What followed in 2014 was a very, very long journey. I didn't always make the right choices, I made some investments in my business that didn't always pay off. There were times I felt like quitting, because there didn't seem to be a light at the end of the tunnel. Or I’d get so close, just to be delayed again.
Something that kept me going was the mantra I took on, “no regrets.” When I'd think about giving up, I'd ask myself – will I regret it when I'm 90?
And I knew I would. Without a doubt. I wouldn't forgive myself for being too scared to take a chance on me and my business. On the dreams I had for what it could become.
And then I'd help someone, and they'd be so grateful. They'd get sales and signups and get closer to their own business goals, and I'd know I had to keep going.
You've Come a Long Way, Baby!
October 31, 2014 was my last day at my full-time job. It was both exciting and terrifying to not have a job for the first time since graduation. (And that was <ahem> a long time ago!)
November and December have been nothing short of miraculous. I've made far more money in these months than I ever did at any full-time job. I have clients that I adore, and I feel like I'm making a difference.

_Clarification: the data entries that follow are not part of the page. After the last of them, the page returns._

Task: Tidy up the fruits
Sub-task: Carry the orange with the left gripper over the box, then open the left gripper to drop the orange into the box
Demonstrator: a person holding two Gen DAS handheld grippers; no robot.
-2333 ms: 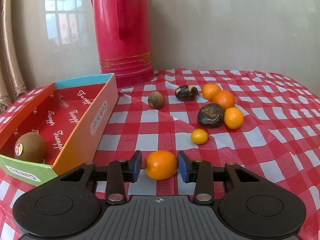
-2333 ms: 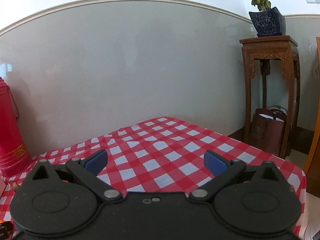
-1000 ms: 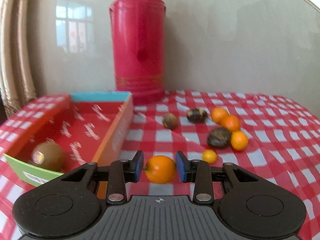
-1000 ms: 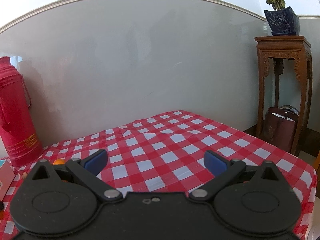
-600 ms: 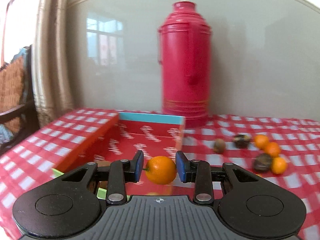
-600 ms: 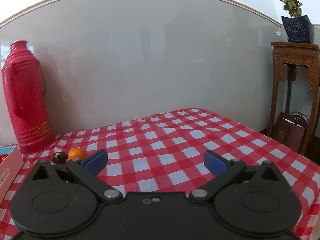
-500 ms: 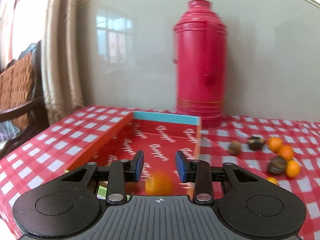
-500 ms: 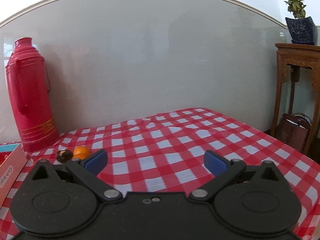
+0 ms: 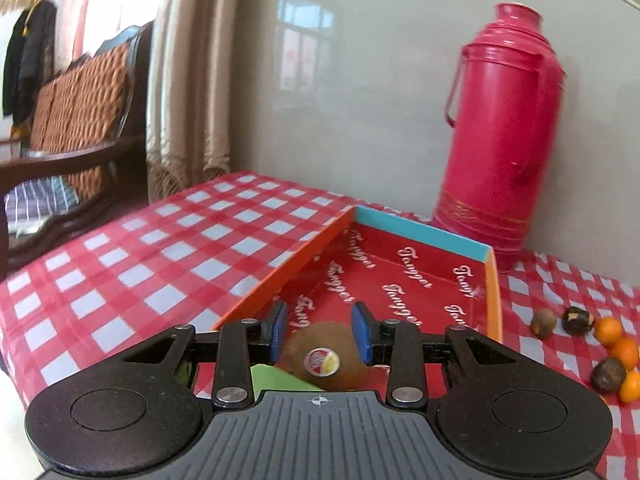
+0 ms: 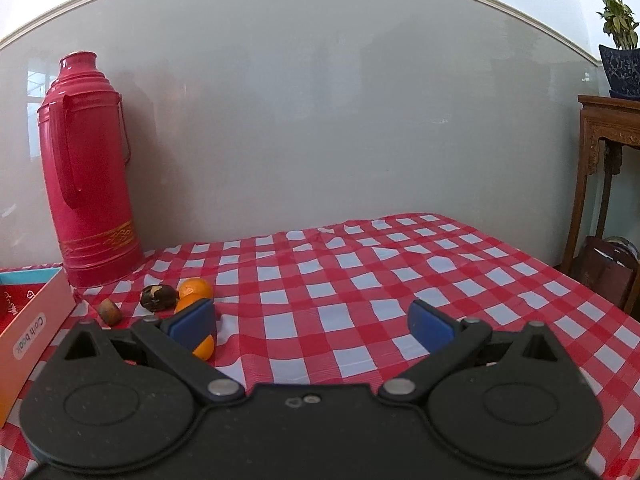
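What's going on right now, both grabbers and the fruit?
Left gripper open over the box, nothing held. Kiwi in the box below it. Right gripper open, idle. Loose oranges on the tablecloth.

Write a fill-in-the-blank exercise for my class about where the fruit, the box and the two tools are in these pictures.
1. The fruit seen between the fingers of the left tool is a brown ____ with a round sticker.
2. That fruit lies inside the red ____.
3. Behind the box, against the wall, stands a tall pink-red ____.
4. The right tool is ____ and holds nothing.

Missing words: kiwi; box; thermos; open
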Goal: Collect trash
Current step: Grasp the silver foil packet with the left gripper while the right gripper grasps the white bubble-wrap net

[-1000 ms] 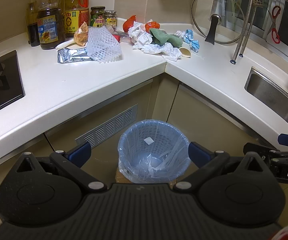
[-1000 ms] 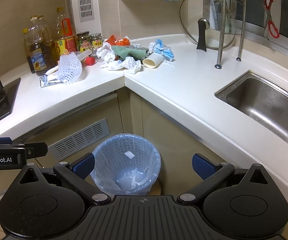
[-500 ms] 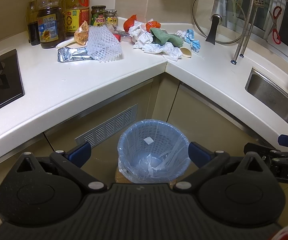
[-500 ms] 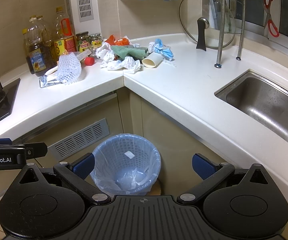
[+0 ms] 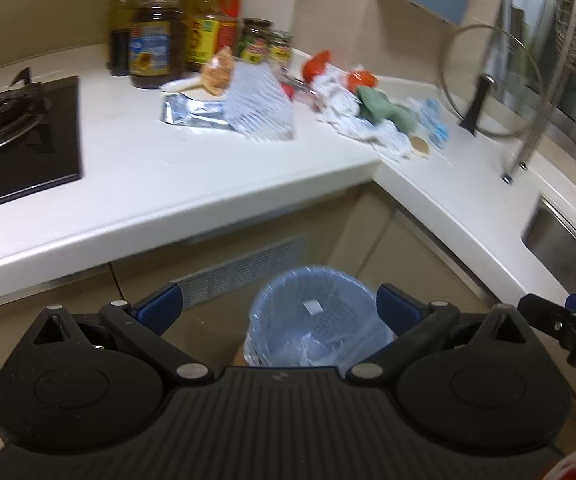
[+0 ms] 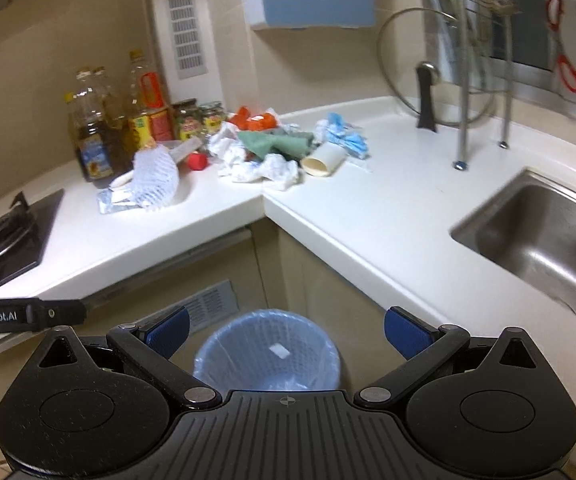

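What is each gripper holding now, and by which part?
Nothing. The left gripper and the right gripper are both open and empty above the bin; the trash lies on the counter.

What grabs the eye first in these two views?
The trash heap at the back corner of the white counter: crumpled paper, a green cloth, a paper tube, white foam netting. Next, the blue-lined bin on the floor below that corner, framed between the open right gripper; the left gripper is open too, both empty. A steel sink sits at the right.
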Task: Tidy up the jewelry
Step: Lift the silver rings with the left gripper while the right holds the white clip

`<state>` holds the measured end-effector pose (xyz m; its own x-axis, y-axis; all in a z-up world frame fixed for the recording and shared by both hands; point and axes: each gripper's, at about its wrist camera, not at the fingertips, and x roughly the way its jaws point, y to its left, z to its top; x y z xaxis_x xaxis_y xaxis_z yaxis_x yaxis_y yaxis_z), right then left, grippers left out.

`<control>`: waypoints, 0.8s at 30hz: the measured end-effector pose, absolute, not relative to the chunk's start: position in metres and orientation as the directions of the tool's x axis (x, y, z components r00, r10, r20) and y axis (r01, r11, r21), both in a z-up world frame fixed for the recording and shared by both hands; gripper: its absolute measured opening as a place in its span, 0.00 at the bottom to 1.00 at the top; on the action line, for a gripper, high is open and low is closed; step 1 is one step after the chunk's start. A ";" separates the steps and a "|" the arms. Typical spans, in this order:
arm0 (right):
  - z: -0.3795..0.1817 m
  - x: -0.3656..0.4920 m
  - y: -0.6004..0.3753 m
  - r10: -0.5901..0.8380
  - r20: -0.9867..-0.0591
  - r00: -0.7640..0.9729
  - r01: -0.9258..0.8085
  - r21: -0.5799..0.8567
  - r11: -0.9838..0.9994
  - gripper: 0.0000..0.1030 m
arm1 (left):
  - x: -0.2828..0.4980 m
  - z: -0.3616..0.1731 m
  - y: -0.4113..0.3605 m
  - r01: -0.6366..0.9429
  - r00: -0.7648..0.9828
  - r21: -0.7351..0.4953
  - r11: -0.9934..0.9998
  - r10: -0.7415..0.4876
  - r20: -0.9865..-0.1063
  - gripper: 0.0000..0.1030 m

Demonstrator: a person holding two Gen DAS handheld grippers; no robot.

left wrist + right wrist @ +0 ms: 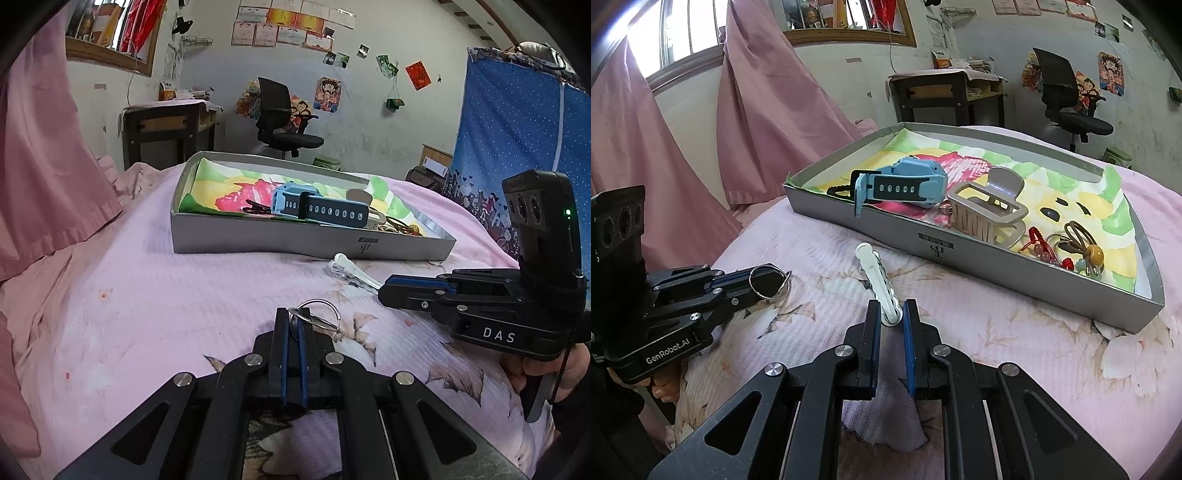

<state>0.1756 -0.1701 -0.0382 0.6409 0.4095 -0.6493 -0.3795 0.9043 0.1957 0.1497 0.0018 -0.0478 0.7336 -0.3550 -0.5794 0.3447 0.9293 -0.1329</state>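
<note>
A grey tray (258,238) (1015,275) with a colourful liner sits on the pink bed. In it lie a blue watch (314,206) (901,184), a beige claw clip (990,214), a red bead bracelet (1039,247) and brown hair ties (1082,247). My left gripper (294,321) (768,278) is shut on a metal key ring (319,317) (772,282), low over the bedspread. My right gripper (891,314) (384,290) has its fingers closed around the near end of a white pearl hair clip (877,277) (351,271) lying before the tray.
The bed has a pink floral cover (166,314). Pink curtains (746,110) hang at the left. A desk (166,129) and a black office chair (284,122) stand behind the bed. A blue dotted cloth (517,129) hangs at the right.
</note>
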 end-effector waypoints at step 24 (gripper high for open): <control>-0.041 0.179 -0.165 0.403 -0.661 0.633 -0.376 0.193 0.906 0.11 | 0.154 -0.047 -0.005 0.369 0.738 -0.133 0.920 -0.377 -0.560 0.09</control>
<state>0.1793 -0.1654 -0.0408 0.6333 0.4033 -0.6606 -0.3758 0.9064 0.1931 0.1541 -0.0046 -0.0465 0.7376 -0.3767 -0.5603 0.3688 0.9199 -0.1329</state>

I can't think of any better way to make an impact than to help heart-centered entrepreneurs succeed.
I set my own hours. I rarely work late into the night or on weekends, which was the norm last year. I enjoyed the holidays at home with my family instead of rushing off to an office across town, feeling like I was missing out.
We just planned a vacation for the summer and there was no need to get permission from a boss or worry about “saving” the time off for later in the year. (Hello, freedom!)

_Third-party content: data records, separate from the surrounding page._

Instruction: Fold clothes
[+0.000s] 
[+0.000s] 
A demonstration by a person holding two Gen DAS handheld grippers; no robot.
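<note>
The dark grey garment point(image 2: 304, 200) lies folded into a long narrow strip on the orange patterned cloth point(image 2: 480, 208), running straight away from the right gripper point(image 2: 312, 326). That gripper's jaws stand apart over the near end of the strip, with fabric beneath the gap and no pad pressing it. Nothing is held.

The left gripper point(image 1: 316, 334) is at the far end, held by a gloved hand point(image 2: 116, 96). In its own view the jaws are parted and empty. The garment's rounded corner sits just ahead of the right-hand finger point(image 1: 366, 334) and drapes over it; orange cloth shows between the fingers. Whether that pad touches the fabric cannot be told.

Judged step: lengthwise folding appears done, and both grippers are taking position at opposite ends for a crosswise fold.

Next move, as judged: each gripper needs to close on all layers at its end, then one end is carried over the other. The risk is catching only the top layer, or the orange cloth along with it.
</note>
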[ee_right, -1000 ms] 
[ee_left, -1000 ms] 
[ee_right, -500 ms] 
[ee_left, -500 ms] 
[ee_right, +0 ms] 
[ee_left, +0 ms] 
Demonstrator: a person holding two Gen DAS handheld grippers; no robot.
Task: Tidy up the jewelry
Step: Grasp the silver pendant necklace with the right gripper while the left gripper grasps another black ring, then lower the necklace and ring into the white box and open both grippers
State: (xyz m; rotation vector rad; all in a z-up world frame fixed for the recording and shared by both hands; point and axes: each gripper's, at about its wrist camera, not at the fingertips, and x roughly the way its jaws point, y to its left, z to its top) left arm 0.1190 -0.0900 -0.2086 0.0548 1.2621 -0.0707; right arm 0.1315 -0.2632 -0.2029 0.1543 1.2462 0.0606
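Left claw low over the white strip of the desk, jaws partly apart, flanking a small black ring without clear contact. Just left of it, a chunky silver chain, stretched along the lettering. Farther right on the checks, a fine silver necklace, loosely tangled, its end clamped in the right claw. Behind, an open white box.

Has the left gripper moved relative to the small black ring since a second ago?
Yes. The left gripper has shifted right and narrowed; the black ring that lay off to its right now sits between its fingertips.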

I have mastermind partners that mean the world to me. They are sounding boards, counselors, and cheerleaders. They are dear friends, even if I've only met one in person. (Isn’t Facebook grand?!)
Could I have imagined any of this in December 2013?
No. I was too scared and too tired to dream that big. But I took the first step. I got coaching. I surrounded myself with like-minded people. I took chances. I attempted to live without regrets.
When I get to December 2015, I will probably say, “Wow, I had no idea the year would be quite like that!” but now I'm confident that it will all be fantastic! I'm sure there will be some mistakes and times of struggle (that's life), but I'm also sure it will all take me towards amazing things I can barely hope to dream of now.
An Exercise in Gratitude and Possibilities
If you’ve been in the trenches for a while now, take a few minutes – right now – to try a simple exercise that will help you to see – and very importantly – appreciate, all that you actually have accomplished so far.
Grab a pen and paper and start writing down all of the things you’ve done in the past year for the first time. All of the things that scared the life out of you at the time, but now seem like a walk in the park. I promise you there will be so much more to write about than you realize.
Hosting your first teleseminar or webinar. Getting interviewed for a podcast. Running Facebook ads. Doing free consults with potential clients. Sending out your first email newsletter. Hitting “publish” on your first blog post.
Write it all down – every last bit of it. I bet you have pages upon pages. If you can do all of that, you can do anything. Be proud of all you’ve accomplished. Be grateful. Know that there’s so much more to come. You only have to believe – and take action!
If you're where I was last year, hang on. Don't lose faith in your dreams. It might not be easy, and you might stumble along the way, but this time next year could find you in a whole new place in life. One way better than you dare to imagine today.